▶ DATA SECTION

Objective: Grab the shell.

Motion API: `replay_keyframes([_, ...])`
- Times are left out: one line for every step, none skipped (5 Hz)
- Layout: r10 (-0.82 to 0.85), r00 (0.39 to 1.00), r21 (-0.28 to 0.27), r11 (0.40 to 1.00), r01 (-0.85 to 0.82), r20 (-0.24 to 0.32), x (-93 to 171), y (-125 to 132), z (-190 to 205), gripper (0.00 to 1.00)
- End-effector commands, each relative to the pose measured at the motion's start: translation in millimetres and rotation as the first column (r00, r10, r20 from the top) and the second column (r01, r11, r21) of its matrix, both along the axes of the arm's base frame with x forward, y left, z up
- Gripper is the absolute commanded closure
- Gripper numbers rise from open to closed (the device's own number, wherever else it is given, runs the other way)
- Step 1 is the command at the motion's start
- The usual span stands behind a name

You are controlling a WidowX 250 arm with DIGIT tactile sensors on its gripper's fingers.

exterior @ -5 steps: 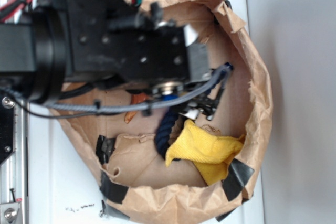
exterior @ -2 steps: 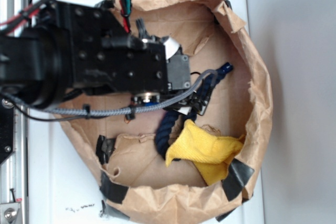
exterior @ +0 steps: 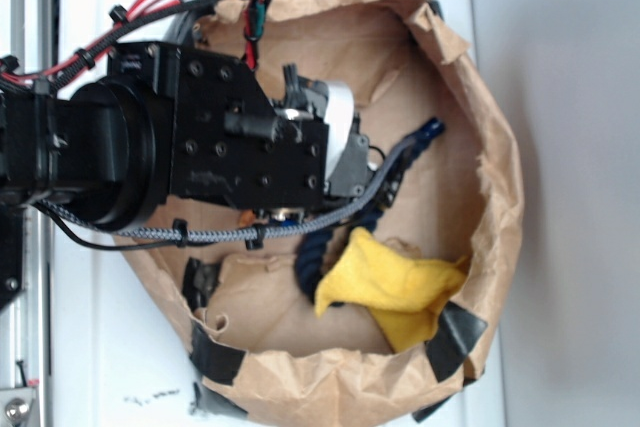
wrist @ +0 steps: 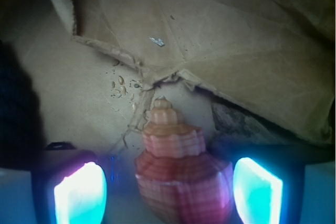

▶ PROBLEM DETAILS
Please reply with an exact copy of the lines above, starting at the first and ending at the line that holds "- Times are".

▶ YOUR RESPONSE
Objective: Grab the shell.

Motion API: `replay_keyframes([_, ...])`
- Times are left out: one line for every step, none skipped (5 Hz)

The given output is complete.